Gather each line containing the string "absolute" from these entries.

#### Records from a dataset:

══════

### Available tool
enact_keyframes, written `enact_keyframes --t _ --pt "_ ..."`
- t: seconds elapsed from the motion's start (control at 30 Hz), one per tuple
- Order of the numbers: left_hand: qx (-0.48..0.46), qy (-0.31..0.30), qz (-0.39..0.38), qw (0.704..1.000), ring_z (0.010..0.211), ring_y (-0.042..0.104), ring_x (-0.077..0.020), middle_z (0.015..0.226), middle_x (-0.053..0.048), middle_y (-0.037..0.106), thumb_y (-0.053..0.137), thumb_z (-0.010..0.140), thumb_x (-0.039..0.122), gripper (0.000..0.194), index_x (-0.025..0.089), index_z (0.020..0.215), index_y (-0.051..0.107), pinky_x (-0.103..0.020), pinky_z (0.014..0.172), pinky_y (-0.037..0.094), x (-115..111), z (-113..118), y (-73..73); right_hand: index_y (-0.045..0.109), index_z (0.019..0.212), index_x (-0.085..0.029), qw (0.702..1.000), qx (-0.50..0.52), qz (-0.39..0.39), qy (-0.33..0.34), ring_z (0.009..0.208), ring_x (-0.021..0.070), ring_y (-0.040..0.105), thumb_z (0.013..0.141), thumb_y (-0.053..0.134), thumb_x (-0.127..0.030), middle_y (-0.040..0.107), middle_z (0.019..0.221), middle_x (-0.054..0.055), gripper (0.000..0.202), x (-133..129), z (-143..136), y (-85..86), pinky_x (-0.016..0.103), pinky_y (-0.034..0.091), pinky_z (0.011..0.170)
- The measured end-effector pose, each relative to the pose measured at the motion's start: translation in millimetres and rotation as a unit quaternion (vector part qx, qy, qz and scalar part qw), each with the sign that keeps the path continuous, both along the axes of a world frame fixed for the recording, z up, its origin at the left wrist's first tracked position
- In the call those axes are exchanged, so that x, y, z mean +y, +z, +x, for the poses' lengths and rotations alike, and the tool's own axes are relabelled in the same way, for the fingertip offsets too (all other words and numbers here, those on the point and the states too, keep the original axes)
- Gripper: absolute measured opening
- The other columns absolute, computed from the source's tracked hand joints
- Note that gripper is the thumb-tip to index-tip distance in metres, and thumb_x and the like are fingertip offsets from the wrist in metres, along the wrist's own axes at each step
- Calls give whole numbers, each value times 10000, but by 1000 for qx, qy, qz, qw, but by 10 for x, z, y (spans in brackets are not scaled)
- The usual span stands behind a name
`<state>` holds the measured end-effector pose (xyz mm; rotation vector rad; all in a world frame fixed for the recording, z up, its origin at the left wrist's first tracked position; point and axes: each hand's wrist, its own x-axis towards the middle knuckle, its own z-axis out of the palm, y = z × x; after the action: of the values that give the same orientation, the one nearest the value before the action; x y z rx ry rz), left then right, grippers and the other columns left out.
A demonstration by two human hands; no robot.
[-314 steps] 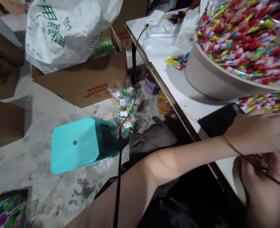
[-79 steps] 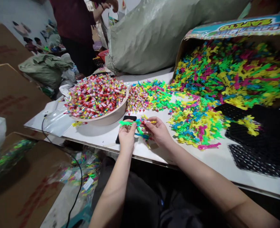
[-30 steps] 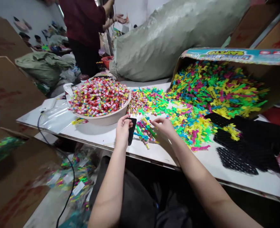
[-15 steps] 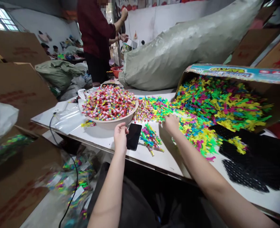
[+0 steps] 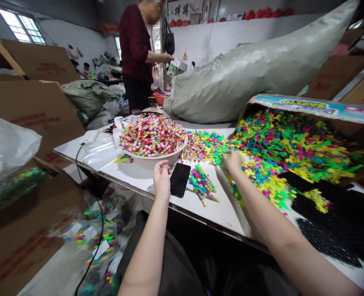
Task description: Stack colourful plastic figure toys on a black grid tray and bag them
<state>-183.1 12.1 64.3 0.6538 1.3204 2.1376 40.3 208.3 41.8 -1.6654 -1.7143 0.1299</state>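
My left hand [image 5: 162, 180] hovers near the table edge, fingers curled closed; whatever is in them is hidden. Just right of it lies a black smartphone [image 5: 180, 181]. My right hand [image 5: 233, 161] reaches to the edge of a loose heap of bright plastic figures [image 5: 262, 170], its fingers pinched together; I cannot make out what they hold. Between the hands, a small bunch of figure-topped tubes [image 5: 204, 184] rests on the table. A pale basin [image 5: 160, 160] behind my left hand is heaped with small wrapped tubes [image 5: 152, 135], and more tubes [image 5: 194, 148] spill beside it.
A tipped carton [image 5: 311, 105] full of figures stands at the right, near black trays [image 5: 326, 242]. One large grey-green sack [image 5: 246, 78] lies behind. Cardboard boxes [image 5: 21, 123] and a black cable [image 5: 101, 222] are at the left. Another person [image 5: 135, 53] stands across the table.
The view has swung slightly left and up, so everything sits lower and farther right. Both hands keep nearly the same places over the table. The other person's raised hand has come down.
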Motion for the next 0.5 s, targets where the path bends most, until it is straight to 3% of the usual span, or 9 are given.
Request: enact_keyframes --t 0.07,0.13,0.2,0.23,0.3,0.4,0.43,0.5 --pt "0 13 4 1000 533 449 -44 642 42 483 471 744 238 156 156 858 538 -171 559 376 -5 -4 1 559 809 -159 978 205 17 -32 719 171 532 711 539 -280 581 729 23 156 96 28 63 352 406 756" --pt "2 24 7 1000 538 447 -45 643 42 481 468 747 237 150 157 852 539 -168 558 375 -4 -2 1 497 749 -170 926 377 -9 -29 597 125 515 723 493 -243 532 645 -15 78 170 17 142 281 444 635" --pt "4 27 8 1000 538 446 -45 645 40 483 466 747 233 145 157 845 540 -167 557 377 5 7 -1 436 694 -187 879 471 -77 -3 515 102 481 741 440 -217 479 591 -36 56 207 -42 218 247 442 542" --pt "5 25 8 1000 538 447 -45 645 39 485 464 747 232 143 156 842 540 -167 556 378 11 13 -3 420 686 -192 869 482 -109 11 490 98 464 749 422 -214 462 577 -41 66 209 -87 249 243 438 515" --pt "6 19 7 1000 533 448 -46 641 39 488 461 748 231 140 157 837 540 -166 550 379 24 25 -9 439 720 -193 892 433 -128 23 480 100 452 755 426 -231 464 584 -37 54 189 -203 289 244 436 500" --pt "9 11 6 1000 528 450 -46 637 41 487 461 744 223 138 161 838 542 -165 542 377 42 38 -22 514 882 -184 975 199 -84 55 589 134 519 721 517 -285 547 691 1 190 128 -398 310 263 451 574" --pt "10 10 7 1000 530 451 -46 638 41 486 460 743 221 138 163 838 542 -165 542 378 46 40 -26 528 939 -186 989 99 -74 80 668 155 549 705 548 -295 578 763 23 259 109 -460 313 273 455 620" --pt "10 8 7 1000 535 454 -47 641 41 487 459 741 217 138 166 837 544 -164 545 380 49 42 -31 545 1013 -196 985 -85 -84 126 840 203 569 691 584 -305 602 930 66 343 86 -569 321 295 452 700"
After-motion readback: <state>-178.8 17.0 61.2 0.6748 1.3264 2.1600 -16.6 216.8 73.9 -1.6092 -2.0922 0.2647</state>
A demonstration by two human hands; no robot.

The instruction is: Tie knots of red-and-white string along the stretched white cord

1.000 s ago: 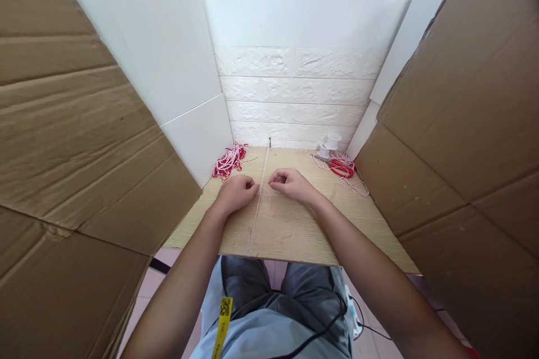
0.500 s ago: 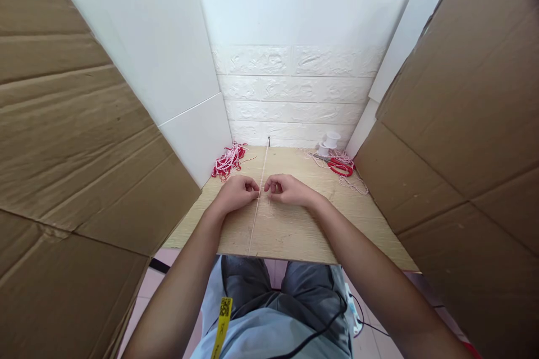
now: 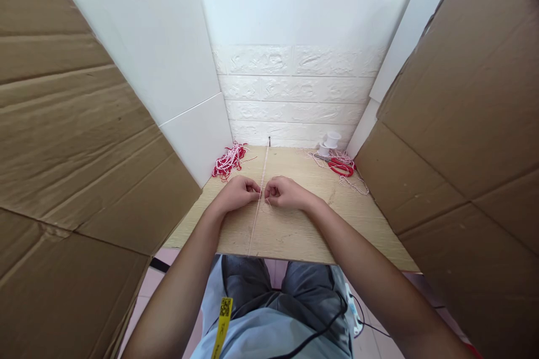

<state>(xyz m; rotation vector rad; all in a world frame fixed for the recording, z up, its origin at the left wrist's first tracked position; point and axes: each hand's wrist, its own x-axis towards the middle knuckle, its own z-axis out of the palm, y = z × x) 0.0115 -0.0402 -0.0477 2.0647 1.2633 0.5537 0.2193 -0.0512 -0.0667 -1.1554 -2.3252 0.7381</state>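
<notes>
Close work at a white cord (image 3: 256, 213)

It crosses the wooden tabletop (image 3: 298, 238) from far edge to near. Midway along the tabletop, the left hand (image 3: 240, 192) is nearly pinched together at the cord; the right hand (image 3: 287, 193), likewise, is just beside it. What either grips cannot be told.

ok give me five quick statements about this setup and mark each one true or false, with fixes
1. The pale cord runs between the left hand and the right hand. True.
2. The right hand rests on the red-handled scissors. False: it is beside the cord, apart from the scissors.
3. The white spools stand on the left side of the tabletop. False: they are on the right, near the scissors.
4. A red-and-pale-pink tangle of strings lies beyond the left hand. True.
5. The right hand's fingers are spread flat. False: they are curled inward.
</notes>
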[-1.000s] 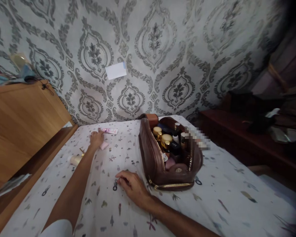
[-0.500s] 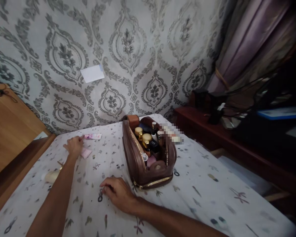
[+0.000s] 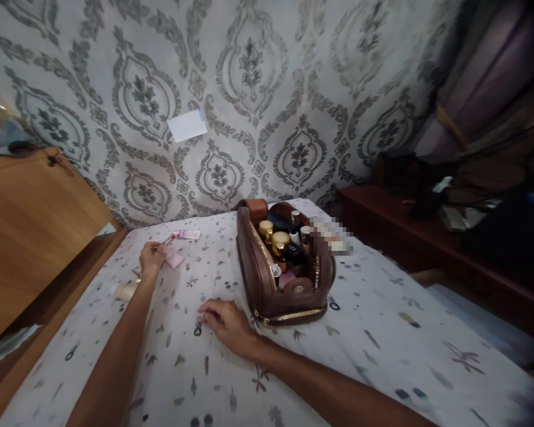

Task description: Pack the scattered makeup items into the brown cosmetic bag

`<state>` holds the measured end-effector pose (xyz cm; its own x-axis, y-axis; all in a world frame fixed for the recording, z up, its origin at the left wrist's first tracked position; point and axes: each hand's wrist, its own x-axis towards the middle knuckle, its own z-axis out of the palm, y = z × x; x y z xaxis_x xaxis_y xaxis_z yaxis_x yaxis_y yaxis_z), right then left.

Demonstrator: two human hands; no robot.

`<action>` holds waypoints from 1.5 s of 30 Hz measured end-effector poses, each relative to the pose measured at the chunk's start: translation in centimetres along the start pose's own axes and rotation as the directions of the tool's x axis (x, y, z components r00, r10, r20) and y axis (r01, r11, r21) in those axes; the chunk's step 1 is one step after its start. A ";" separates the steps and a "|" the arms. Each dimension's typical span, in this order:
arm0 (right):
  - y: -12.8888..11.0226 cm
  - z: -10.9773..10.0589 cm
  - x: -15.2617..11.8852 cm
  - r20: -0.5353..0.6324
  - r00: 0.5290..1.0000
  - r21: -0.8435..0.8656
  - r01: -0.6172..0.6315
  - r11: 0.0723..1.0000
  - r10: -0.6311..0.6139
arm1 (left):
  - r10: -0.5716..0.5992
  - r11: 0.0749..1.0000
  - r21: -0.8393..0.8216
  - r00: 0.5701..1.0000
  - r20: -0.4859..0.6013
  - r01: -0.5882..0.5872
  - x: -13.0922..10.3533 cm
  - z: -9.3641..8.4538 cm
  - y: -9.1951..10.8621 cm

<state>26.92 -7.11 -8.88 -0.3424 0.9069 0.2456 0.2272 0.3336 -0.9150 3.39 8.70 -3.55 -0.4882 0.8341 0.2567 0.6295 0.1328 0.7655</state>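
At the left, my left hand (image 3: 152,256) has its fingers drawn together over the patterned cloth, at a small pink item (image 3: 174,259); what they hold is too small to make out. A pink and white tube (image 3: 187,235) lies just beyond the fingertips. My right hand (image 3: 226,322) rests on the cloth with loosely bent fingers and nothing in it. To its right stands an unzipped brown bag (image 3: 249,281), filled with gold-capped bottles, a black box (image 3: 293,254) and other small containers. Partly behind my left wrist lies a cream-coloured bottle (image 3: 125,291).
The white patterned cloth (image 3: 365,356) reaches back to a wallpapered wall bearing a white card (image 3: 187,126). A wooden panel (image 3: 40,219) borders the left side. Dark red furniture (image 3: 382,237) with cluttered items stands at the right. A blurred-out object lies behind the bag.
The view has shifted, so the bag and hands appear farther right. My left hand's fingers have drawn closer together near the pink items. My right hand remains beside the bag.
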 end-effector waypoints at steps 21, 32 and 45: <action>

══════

#### Response to the exercise:
- Gripper: absolute measured opening
- The other columns absolute, computed from the source's tracked hand joints

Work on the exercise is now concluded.